Question about search operators and filters

In the searchpanels (Cmd-Alt-F or Cmd-Shift+F) is there any way to specify search filters within the search field itself? I am actually looking for the Google way e.g. “DEVONpad site:devon-technologies.com filetype:pdf”. Typing instead of clicking is much faster. Thanks, Thomas

No.

I suggest you use the full Search window (Tools > Search). Click on the “Advanced” button, where you can add the filter “Kind is PDF”. (Or PDT+Text for a searchable PDF.) The Advanced button provides the features of the smart group Editor.

Alternatively, you can add the “Kind” column to the search results view (View > Columns > Kind) and sort for Kind to identify PDF and PDF+Text documents.

Bill, thanks for your reply.
It would be nice to have this request included on the feature suggestion list.

Another question: I do not see an option to search for kind “PDF+Text”. I only find “PDF/PS”. What I have done in the past in identifying ODFs that need OCR was searching for PDFs with word count <100 (some PDFs from scientific journals are image PDFs with citation included as text, therefore not word count=0). Does this make sense?

Best, Thomas

The case you mentioned, of a PDF that includes some searchable text but then appends other pages that are image-only, will display Kind as PDF+Text.

I generally look for candidates for OCR by adding a Kind column to the view of the All PDFs smart group. (View > Columns > Kind). Sorting the PDFs by Kind then “isolates” those listed as “PDF” as possible candidates for OCR.

But as your example case illustrates, that won’t work for “mixed” PDFs that contain some searchable text pages and appended image-only pages.

Your trick of looking for PDFs that contain a limited number of words is a useful approach. You might experiment with the threshold number of words, as some abstracts might exceed 100 words.

Note: DT doesn’t allow a dual sort, so that you could sort by Kind, then by Word count. But you can emulate that by creating a new group, into which you select and replicate the items shown as PDF+Text in a Kind sort.

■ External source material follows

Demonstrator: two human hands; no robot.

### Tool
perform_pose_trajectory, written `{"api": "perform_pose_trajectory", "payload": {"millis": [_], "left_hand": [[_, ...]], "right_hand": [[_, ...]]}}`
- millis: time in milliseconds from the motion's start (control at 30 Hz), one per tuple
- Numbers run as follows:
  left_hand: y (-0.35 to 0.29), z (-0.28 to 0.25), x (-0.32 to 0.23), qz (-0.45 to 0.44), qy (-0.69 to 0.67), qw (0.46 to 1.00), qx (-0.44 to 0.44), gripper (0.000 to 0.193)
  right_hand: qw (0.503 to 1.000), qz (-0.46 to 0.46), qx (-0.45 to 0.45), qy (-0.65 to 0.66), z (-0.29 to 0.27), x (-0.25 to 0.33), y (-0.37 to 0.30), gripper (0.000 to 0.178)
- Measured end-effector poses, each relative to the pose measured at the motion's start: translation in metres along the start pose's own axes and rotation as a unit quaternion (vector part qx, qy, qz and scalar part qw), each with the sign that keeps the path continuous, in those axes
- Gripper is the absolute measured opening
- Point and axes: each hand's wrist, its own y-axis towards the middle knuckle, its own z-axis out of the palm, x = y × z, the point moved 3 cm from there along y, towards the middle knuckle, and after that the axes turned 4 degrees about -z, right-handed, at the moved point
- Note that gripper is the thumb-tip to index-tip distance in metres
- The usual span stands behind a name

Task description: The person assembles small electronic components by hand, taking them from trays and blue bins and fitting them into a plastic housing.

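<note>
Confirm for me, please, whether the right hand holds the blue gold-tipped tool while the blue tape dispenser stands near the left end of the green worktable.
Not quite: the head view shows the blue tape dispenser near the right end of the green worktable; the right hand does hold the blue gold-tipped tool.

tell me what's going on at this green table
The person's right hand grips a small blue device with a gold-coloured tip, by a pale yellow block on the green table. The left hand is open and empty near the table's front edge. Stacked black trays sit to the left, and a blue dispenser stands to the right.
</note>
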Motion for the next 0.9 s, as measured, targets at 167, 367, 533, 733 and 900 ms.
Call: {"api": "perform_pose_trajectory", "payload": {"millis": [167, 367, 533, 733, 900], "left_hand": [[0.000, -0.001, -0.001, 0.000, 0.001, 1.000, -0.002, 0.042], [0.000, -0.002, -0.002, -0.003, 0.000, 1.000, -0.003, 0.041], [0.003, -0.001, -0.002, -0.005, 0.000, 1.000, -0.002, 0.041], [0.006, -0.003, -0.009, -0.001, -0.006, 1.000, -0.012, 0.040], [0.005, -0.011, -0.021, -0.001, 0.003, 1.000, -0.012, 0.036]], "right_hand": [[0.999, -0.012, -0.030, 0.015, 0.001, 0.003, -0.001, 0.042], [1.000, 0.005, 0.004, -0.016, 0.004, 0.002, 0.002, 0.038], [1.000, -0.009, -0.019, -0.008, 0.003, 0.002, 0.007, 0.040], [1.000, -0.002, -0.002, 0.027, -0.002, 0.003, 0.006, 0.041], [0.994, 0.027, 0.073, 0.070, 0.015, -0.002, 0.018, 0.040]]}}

Then add the Word count column to the view of that group, and sort those replicated items by Word count. Adding a Size column might help reduce the number of PDF+Text documents that need to be inspected for possible OCR.

If your exsmple documents include a citation reference to the journal that’s the source, you could reduce the number of items to be inspected by first doing a Search for that journal name to “isolate” the items requiring inspection to a much smaller number. You can press the “+” button to the right of the query field (in the full Search window (Tools > Search) to replicate the results list to a new group.

Comment: If you requesst PDFs of items from historical collections such as old newspaper artivles, it’s not uncommon to receive a ‘mixed’ PDF+Text that contains a searchable page or two, to which an image of the requested article is appended. Depending on the resolution of the image, OCR accuracy may or may not be acceptable when Data > Convert > to searchable PDF is run. I’ve seen some journals (especially math and physics) that distribute PDFs of such low resolution that OCR is essentially useless.